Requirement: Print this span of the material below exactly: the line with "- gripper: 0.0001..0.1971", the line with "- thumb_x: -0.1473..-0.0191", and every line between them, but nothing else.

· · · · ·

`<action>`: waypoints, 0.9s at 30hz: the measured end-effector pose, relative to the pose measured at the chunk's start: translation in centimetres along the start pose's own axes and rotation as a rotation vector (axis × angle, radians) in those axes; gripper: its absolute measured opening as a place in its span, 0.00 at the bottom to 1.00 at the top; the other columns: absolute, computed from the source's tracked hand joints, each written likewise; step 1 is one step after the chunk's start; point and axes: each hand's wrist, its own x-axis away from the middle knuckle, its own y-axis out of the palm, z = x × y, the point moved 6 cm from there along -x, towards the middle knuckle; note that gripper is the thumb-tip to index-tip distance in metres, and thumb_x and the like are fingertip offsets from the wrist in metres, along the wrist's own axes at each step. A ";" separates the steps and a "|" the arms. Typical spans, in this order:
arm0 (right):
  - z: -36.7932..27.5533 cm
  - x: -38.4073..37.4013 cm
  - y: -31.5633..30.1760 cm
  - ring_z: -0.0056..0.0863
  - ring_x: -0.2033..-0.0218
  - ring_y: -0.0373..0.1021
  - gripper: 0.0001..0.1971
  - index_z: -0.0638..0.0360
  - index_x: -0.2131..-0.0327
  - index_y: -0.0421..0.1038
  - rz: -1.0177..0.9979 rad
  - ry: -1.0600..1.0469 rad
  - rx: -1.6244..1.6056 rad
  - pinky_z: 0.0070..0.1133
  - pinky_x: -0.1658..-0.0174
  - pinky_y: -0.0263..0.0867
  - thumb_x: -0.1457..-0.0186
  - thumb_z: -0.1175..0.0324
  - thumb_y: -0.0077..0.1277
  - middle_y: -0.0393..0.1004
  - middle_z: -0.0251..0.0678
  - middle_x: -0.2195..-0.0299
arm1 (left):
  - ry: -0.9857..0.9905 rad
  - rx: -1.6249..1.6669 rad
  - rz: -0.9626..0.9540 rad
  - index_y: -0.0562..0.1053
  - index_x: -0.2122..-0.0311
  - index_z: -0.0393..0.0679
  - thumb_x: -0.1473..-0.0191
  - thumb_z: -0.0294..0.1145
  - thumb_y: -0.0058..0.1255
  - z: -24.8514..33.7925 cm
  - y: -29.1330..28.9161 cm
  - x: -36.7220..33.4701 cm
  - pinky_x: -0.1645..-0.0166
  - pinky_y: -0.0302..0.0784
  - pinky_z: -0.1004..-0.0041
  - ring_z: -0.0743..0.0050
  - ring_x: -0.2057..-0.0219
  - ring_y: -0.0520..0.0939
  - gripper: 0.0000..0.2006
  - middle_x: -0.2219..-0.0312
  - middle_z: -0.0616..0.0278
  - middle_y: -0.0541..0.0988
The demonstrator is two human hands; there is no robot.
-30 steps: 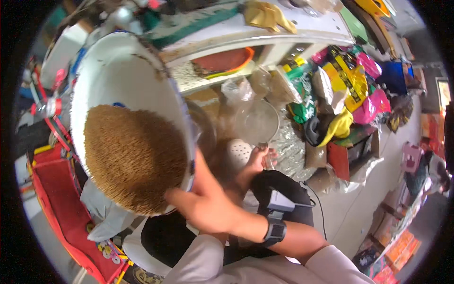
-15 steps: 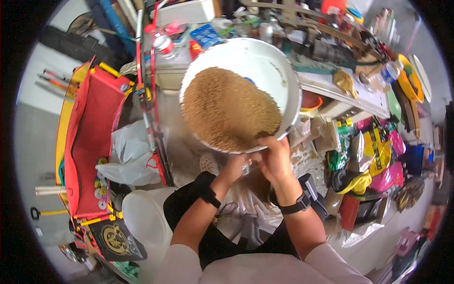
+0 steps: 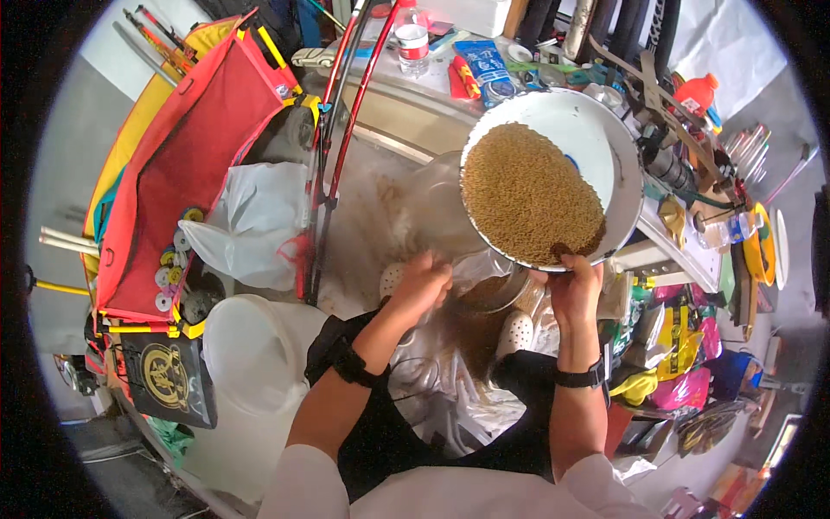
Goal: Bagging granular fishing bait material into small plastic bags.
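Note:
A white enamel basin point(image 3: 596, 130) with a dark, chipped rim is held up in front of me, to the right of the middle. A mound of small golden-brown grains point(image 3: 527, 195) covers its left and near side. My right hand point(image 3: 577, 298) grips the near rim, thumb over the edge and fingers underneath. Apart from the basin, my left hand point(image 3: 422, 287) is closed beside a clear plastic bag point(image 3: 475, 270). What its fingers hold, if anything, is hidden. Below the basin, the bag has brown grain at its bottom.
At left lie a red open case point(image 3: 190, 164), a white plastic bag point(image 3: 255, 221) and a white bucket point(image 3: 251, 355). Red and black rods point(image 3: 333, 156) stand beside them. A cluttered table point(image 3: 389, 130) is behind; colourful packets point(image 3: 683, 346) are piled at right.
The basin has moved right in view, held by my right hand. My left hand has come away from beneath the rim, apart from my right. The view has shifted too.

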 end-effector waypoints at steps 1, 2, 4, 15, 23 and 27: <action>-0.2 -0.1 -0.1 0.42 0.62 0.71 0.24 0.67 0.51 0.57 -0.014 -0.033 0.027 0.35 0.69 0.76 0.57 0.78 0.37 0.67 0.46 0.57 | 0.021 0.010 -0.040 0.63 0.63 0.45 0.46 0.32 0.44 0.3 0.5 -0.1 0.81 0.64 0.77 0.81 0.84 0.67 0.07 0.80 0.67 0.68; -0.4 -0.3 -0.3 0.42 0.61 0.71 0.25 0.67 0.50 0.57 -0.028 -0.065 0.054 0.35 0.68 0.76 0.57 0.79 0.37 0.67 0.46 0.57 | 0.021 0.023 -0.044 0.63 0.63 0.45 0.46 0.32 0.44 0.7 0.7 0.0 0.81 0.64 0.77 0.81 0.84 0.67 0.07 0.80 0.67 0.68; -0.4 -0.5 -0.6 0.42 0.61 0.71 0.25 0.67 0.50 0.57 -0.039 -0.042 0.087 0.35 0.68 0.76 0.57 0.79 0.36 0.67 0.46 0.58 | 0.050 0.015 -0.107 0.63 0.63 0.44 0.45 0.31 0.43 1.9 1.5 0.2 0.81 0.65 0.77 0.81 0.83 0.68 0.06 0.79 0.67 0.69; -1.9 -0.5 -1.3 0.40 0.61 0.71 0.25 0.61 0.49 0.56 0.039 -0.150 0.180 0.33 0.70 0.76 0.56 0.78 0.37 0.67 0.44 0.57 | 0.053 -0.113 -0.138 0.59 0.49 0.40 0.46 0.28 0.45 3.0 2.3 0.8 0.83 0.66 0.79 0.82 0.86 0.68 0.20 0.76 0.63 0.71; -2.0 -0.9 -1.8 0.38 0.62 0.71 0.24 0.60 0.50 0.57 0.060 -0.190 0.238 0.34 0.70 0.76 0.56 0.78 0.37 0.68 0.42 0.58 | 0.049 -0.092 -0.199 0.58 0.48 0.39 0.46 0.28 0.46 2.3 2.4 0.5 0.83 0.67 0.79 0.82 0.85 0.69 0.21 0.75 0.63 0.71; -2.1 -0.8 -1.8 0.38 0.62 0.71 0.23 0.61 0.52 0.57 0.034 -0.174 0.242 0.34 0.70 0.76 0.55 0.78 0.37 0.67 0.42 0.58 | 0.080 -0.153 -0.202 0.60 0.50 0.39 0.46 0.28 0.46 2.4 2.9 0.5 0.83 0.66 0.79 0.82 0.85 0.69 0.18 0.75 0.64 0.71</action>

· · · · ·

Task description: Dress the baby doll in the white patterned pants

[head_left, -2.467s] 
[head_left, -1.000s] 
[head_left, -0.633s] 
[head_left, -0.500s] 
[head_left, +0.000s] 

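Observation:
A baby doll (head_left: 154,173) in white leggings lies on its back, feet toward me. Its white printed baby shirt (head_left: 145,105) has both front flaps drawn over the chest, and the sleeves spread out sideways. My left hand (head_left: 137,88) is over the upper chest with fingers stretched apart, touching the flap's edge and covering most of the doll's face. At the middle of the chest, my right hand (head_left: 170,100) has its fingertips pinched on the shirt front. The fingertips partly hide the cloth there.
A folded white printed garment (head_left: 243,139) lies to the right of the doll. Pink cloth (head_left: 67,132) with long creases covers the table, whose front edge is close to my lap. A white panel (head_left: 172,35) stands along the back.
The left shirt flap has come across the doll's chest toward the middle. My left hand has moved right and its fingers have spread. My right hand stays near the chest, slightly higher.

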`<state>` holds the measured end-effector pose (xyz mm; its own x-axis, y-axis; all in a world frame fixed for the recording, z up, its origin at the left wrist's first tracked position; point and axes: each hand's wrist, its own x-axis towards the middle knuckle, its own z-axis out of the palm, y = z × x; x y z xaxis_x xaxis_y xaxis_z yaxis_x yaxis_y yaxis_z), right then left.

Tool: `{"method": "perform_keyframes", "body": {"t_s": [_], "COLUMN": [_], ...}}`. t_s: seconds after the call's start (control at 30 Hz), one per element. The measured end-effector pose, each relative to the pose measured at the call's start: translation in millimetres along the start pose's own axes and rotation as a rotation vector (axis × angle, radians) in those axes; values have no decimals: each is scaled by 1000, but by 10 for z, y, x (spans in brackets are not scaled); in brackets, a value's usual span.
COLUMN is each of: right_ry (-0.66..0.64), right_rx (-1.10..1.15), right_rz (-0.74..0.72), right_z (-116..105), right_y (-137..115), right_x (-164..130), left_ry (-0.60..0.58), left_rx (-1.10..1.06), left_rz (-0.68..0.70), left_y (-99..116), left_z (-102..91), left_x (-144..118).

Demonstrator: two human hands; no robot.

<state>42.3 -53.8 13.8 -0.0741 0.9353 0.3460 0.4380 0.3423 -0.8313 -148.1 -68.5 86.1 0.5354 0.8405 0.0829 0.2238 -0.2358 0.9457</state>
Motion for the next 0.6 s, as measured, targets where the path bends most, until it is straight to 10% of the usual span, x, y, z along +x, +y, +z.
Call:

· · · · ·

Exercise output:
  - gripper: 0.0001..0.1971
  - index_z: -0.0638..0.0360
  - index_x: -0.2131..-0.0327
  - index_y: -0.0421..0.1038
  - rz: -1.0177..0.9979 rad
  - ry: -1.0600..1.0469 rad
  - rx: -1.6244..1.6056 rad
  - pinky_z: 0.0070..0.1133
  - pinky_x: -0.1658..-0.0174
  - pinky_y: -0.0263..0.0867
  - thumb_x: -0.1457..-0.0186
  - thumb_z: -0.1175..0.0324
  - thumb_y: -0.0077..0.1277
  - middle_y: -0.0393..0.1004
  - middle_z: -0.0251..0.0678
  - middle_x: -0.2195..-0.0299
arm1 (left):
  - ry: -0.9857..0.9905 rad
  - rx: -1.6249..1.6669 rad
  - rz: -0.9626..0.9540 rad
  - index_y: -0.0562..0.1053
  - index_x: -0.2122..-0.0311
  - index_z: -0.0393..0.0679
  - thumb_x: -0.1473..-0.0191

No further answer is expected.